Property & Casualty: Many of these lines and common practices are dictated by global coverages and the U.S./U.K. markets. The main difference is in the regulations applied in Singapore, for example some of the workers compensation laws and updates being implemented and noted above.
3 Tips for Doing Business in Singapore
Pension: Singapore has a compulsory pension scheme for Singaporeans and permanent residents, known as the Central Provident Fund (CPF). A portion of every employee’s salary is credited to this scheme, which can be used only for retirement, healthcare, housing and education, until one attains retirement age. CPF is managed by the government directly.

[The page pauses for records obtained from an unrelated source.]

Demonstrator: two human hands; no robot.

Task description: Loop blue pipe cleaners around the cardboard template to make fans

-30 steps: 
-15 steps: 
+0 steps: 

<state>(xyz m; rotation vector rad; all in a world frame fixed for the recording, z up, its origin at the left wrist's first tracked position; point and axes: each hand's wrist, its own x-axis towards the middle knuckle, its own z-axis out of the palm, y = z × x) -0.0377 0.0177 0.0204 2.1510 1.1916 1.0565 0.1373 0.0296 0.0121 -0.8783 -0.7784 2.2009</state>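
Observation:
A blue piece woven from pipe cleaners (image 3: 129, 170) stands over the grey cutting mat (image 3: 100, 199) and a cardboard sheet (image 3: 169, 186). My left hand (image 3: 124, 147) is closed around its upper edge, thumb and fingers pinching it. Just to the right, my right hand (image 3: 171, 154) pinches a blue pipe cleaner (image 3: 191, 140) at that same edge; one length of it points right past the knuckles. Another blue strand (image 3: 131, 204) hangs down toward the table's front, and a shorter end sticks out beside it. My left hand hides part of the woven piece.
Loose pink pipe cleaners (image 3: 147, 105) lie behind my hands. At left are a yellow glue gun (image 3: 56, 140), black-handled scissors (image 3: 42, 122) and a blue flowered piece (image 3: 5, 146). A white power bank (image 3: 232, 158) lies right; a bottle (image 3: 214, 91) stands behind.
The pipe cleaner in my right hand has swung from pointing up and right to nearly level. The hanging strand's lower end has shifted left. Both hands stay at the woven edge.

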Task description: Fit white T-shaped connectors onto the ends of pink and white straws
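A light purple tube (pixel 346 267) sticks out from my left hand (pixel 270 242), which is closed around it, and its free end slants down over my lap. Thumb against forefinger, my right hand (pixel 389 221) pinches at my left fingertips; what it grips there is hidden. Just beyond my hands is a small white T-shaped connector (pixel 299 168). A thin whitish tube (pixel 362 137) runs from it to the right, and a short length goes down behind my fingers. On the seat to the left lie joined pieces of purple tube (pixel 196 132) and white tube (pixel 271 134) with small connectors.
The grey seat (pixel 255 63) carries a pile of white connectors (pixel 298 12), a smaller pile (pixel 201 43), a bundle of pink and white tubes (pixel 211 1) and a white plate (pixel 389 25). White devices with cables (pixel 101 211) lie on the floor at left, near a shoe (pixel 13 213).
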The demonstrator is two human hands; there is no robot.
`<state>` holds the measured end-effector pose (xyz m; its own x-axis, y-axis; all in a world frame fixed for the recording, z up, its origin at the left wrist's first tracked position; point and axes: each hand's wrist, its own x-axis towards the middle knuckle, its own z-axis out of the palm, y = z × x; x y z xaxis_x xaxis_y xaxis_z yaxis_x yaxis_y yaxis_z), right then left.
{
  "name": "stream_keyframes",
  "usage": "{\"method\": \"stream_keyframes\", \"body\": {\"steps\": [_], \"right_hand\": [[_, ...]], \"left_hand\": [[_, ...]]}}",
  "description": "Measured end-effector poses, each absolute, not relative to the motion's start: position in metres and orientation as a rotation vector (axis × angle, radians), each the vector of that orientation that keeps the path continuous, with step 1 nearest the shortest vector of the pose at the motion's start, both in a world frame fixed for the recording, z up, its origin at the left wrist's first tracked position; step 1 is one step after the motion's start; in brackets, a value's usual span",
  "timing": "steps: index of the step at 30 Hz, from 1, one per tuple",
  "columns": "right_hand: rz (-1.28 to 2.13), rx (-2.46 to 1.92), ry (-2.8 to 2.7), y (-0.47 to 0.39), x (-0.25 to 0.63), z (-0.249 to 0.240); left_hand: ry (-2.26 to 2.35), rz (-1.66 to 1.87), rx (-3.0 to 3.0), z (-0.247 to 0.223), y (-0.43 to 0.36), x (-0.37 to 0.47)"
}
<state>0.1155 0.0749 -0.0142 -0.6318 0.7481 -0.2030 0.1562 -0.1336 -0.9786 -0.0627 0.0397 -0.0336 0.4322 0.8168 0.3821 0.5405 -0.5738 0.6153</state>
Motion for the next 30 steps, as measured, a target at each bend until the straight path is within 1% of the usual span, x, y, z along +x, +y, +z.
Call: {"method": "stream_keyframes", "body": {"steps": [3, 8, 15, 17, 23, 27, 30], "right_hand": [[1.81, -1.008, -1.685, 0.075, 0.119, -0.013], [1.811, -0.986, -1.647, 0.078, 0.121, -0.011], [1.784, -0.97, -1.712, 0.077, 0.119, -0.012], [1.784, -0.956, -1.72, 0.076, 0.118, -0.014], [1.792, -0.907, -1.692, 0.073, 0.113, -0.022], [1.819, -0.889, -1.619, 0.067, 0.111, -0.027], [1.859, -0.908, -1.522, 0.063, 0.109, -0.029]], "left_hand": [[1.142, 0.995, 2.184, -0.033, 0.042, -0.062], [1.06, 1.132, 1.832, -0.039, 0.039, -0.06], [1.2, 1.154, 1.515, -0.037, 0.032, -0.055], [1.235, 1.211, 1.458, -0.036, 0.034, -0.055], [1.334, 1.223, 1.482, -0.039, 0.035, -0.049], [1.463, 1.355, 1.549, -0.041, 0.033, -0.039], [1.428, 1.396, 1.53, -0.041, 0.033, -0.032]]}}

Mandatory Insurance: Certain industries such as architects, lawyers, doctors and investment managers are mandated to have certain insurance policies in place. Though workers compensation insurance remains compulsory only for employees performing manual works and for employees earning below $2,600 per month, employers are liable for compensating all employees for work injuries.
Talent and Manpower: The manpower shortage in Singapore remains a major concern for many businesses, with the government imposing certain caveats on when and how a business can employ foreign employees. This in turn adds to the high cost of doing business in Singapore. Furthermore, in view of this talent shortage, providing good employee benefits remains essential in the competitive hiring landscape.